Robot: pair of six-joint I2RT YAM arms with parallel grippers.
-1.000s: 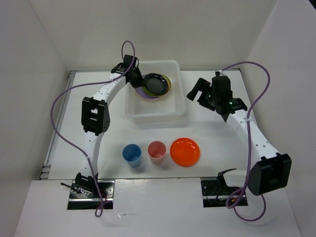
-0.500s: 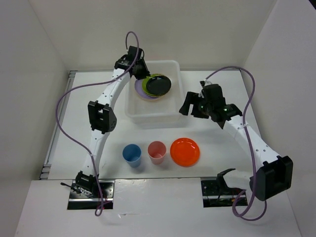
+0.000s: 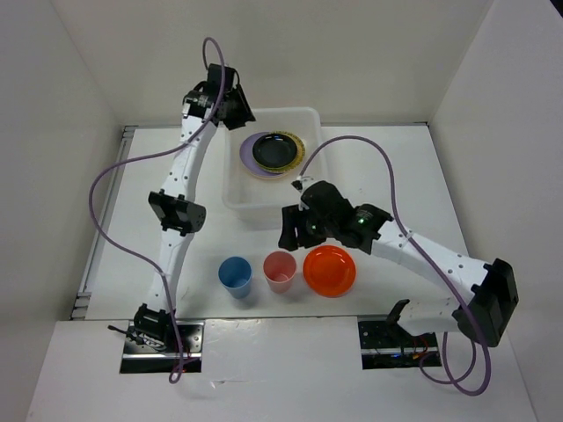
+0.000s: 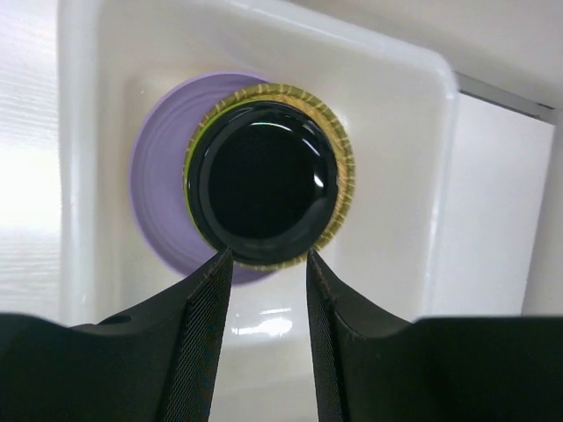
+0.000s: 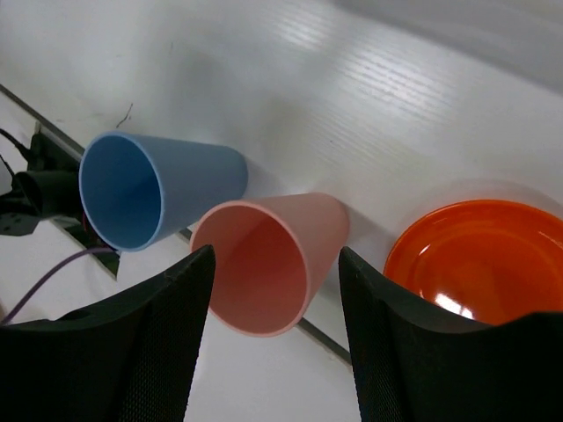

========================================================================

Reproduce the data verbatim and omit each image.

_Answer space_
Robot: pair of six-joint I2RT YAM arms with parallel grippers.
-1.000s: 
-0.500s: 
+0.000s: 
+0.000s: 
+0.000s: 

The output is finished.